言語化が苦手な人の習慣
2026/02/24
思いは胸にあるのにうまく言葉にできない人へ
言葉がでないのは習慣のせい
スマホの見過ぎは非常に危険です。
以前生徒さんが、話し方レッスンの最中「あれ、何だっけな…。こういうのです。」 と
スマホのカメラロールを見せようとしました。
ストーップ。
言葉が出ない時にすぐに写真やネット検索で乗り切ろうとするのは
やめましょう。
自分のことばに重石をつけて記憶の海の底に沈めてしまうようなもの。
スマホは刺激的な情報が溢れています。
飽きさせないような工夫もたくさんあります。
でもスマホを眺めている間自分の身体は動いていません。
目と指先と脳だけが稼働しています。
感覚は五感で吸収するもの。
ぜひ自然の中でさまざまな音を聞いたり、香りを楽しんでください。
言葉が出る順番
言語は感覚 → 感情 → 比喩・言葉 のルートを通って習得されますが、 身体感覚が強いほど「感情」が立ち上がりやすいのです。

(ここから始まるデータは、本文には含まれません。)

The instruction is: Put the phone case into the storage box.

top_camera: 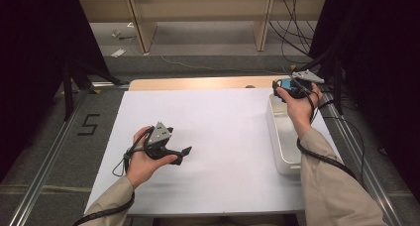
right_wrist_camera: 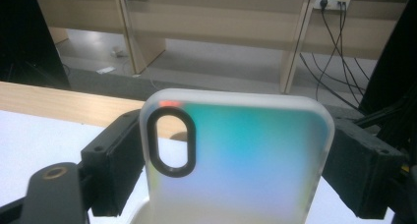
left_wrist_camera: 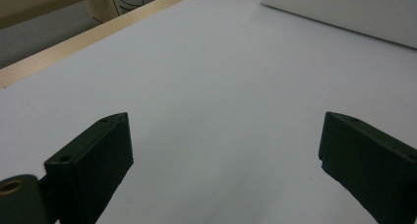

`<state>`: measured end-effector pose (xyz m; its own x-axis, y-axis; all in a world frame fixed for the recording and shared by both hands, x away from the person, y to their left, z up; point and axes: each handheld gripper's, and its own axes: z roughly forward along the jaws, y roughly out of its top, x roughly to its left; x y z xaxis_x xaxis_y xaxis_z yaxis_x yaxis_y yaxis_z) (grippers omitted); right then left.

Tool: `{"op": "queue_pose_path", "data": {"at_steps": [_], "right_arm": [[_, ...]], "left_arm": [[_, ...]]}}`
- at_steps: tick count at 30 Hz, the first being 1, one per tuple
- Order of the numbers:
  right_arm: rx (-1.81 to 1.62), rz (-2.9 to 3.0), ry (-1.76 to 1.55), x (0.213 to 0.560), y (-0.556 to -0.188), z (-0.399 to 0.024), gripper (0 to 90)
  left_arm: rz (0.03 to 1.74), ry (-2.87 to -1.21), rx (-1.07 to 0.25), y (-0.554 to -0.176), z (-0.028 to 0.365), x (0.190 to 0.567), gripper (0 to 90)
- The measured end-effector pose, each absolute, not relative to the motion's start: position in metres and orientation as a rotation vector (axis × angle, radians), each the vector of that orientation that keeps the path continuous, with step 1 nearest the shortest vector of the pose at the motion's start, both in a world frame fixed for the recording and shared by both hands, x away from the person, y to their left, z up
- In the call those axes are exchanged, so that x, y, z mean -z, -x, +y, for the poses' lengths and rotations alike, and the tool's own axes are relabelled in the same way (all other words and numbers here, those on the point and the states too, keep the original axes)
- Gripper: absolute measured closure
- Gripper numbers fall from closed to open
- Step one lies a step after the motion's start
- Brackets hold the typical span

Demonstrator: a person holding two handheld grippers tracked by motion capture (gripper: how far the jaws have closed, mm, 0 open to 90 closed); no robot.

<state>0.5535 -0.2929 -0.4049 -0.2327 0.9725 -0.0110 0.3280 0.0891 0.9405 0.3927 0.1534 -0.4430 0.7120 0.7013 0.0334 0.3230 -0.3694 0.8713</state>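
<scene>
A translucent phone case (right_wrist_camera: 246, 165) with a teal tint and a black-ringed camera cutout stands upright between the jaws of my right gripper (right_wrist_camera: 236, 123). Both pads press its long edges. In the high view that right gripper (top_camera: 282, 90) hovers over the far end of a white bin (top_camera: 278, 137), with the case (top_camera: 284, 83) showing as a bluish patch. My left gripper (top_camera: 184, 154) sits low over the white sheet (top_camera: 218, 122) at centre-left. It points right. In its own view the left gripper (left_wrist_camera: 226, 135) stands wide apart with nothing between its fingers.
The white bin runs along the sheet's right edge, and its wall (left_wrist_camera: 344, 13) appears in the left gripper view. A wooden table edge (top_camera: 198, 82) borders the far side. Beyond it are wooden shelf legs, floor cables and dark frames at both sides.
</scene>
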Motion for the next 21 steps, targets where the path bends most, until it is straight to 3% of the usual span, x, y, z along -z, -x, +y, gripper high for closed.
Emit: {"op": "queue_pose_path", "data": {"at_steps": [21], "right_arm": [[-1.126,1.693,-1.312,0.4145,-0.5581,-0.2901,17.8]], "left_arm": [[0.787,-1.968,-0.505,-0.3926,0.1534,0.4427,5.4]]}}
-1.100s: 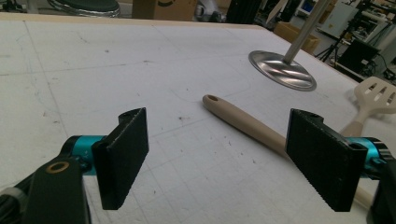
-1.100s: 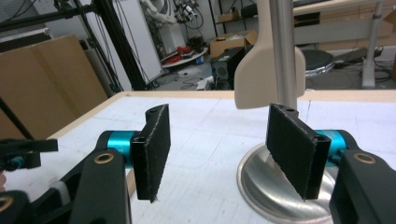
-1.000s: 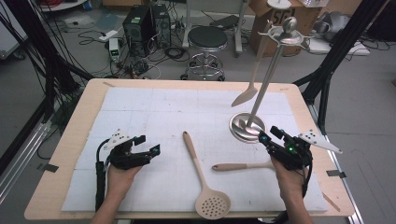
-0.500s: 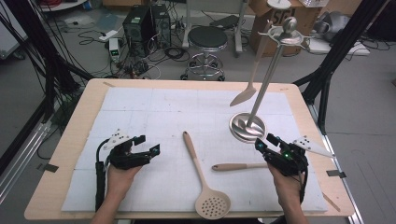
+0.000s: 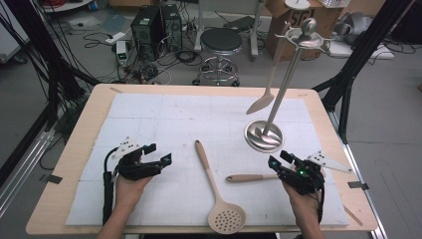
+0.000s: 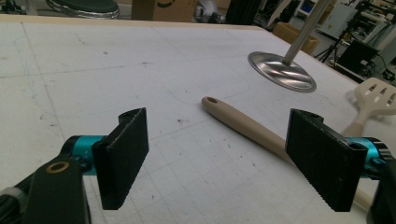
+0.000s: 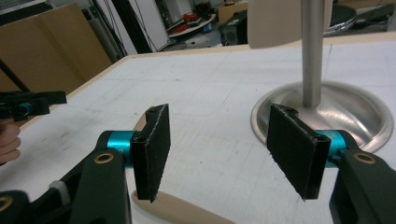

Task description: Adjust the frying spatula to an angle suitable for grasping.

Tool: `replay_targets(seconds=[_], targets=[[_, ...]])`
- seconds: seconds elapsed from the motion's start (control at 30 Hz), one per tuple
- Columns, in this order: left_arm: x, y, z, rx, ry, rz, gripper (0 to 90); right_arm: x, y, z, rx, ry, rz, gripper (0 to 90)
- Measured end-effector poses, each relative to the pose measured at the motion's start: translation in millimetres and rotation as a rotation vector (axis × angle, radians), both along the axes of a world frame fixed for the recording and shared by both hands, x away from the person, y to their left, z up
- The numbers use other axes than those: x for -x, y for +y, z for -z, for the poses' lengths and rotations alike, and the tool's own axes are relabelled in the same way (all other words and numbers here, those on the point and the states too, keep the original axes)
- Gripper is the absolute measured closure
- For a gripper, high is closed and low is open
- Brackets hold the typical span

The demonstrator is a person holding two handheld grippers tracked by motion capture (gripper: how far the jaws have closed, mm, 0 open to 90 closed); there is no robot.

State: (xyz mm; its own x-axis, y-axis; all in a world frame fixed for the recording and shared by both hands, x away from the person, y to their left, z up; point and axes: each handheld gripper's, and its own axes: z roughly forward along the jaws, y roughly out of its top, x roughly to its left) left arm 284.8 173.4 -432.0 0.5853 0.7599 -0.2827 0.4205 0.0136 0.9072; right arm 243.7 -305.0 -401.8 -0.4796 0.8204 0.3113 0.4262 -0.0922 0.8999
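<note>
The right gripper (image 5: 278,163) hovers with fingers (image 7: 152,149) wide apart, holding nothing. The spatula (image 5: 250,178) lies flat on the tabletop (image 5: 89,149) near the stand (image 5: 263,135), its handle just under those fingers. The left gripper (image 5: 160,155) is also wide, empty.

I read this as a robotics lab, not a home. The wooden table (image 5: 89,129) stands on bare grey floor amid tangled cables (image 5: 164,62), with 1 computer tower (image 5: 149,25), a power strip (image 5: 121,50), a stool (image 5: 220,42), black frame struts (image 5: 366,47) and cardboard boxes (image 5: 293,17).
</note>
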Motion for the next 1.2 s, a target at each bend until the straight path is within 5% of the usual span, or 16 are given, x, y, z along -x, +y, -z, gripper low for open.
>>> replay_targets(seconds=[0.3,0.67,1.2], targets=[[1.2,0.6,-0.6,-0.005,0.001,0.003,22.2,2.0,4.3,16.4,-0.007,0.051,-0.049,46.8],[2.0,0.6,-1.1,0.0,-0.004,0.005,22.2,2.7,12.5,34.0,0.025,0.107,-0.081,73.9],[3.6,2.2,-2.6,0.006,-0.005,0.007,22.2,-0.3,19.8,43.2,0.068,0.217,-0.129,84.7]])
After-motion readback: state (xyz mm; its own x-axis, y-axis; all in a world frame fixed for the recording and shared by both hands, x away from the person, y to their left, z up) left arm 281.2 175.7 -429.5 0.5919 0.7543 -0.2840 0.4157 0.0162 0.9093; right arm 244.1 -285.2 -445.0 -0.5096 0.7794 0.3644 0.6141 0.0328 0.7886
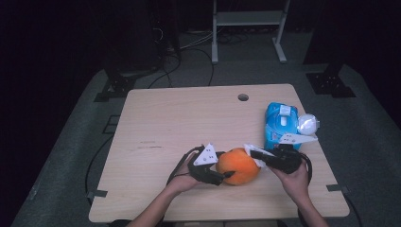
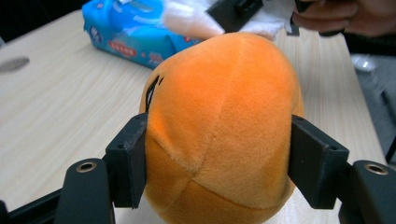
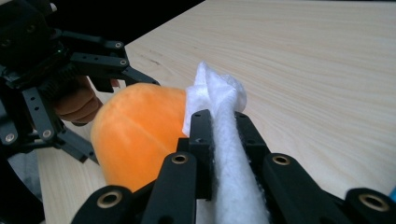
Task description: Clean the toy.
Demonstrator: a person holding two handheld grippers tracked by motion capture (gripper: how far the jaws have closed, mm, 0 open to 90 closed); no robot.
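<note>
A round orange plush toy [image 1: 239,165] lies on the wooden table [image 1: 179,118] near its front edge. My left gripper [image 1: 226,173] comes in from the left and is shut on it. In the left gripper view both pads [image 2: 133,161] press into the plush toy's [image 2: 219,112] sides. My right gripper [image 1: 254,154] is shut on a folded white wipe [image 3: 219,93], whose end rests against the toy's [image 3: 135,135] upper right side. In the right gripper view the wipe runs up between the jaws of that gripper [image 3: 222,128].
A blue pack of wet wipes [image 1: 280,124] lies at the right edge of the table, with a crumpled white object [image 1: 307,124] beside it. A cable hole [image 1: 243,97] sits near the far edge. Dark stands and cables are on the floor behind.
</note>
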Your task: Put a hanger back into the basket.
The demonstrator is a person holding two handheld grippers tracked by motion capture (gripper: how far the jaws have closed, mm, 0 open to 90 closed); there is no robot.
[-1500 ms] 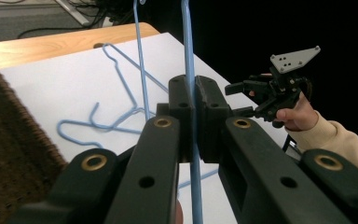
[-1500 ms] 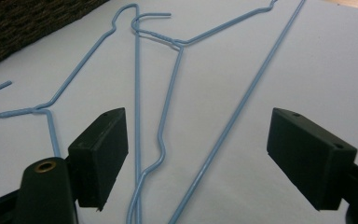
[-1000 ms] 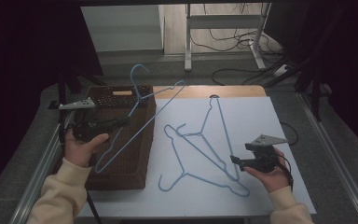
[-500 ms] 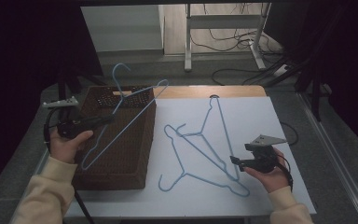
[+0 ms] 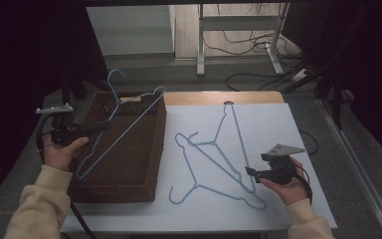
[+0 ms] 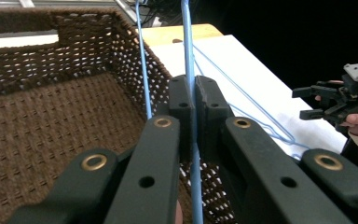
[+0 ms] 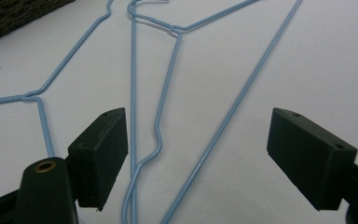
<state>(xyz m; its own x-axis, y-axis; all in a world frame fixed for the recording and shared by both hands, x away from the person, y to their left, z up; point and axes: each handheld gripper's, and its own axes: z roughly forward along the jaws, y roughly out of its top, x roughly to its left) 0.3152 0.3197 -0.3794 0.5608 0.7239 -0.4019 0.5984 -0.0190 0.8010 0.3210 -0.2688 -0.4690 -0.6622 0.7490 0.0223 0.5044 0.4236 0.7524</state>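
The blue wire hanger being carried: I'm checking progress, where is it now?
High view, left side: the blue wire hanger hangs tilted over the brown wicker basket, clamped in the left hand-held gripper.

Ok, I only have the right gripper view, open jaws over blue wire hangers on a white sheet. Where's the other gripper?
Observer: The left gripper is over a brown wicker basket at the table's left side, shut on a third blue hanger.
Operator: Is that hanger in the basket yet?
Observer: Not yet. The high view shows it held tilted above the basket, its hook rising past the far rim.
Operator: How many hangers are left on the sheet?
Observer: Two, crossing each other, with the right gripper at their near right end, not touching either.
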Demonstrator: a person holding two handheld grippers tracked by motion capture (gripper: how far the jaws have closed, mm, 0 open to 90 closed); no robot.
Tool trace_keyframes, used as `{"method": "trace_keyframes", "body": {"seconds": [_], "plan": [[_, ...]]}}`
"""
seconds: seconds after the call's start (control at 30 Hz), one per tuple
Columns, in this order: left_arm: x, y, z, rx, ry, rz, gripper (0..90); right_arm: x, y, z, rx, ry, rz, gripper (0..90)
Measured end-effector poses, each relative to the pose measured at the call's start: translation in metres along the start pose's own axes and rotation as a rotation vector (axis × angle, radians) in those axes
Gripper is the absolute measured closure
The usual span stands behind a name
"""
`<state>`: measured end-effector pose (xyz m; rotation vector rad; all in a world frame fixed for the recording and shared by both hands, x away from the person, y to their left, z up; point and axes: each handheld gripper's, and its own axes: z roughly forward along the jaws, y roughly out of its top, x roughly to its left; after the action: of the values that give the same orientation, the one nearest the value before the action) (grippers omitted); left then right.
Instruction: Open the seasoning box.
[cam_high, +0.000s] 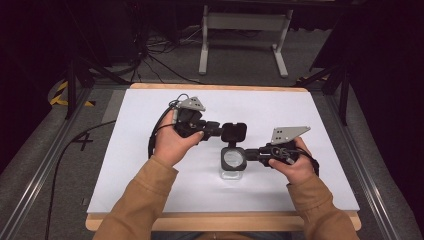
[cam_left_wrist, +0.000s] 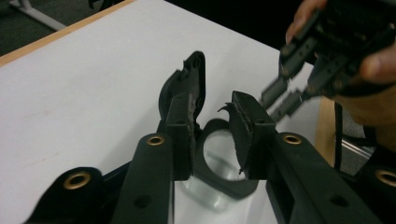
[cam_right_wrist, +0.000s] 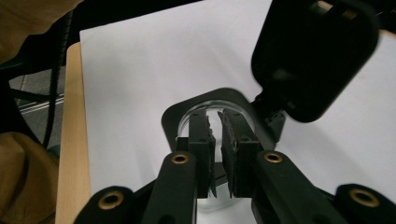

私が小学生の頃国語の授業で「赤い実はじけた」という物語を勉強しました。
漫画キャンディキャンディの作者さんが書いた初恋の物語。
同じクラスの哲夫が実家の魚屋の手伝いをしている時に
主人公の赤い実がパチンとはじけて不思議な感覚を味わいます。
これがまさに感覚 → 感情 → 比喩・言葉 のルートを通っている様子です。
最初は「異性を好き」という概念も言葉も分かりません。
赤い実がはじけたと言う比喩を使ってもしかしてこれって「好き」と言う感情…?と
意識し始めます。甘酸っぱいですね。
この時に「現在脈拍急上昇」「血圧の値に異常あり」と
医者のように分析する子どもは、まずいないでしょう。
感覚は他者とのコミュニケーションから生まれる
言葉の元になる感覚や感情は自分一人でスマホを眺めていては生まれません。
他者とのやり取りの中で快や不快、はがゆさ、もどかしさ、悔しさなど
さまざまな感情を味わいます。
やがてその感情や感覚が自分にとって大切なものなら
言葉にしたいと思い始めるのです。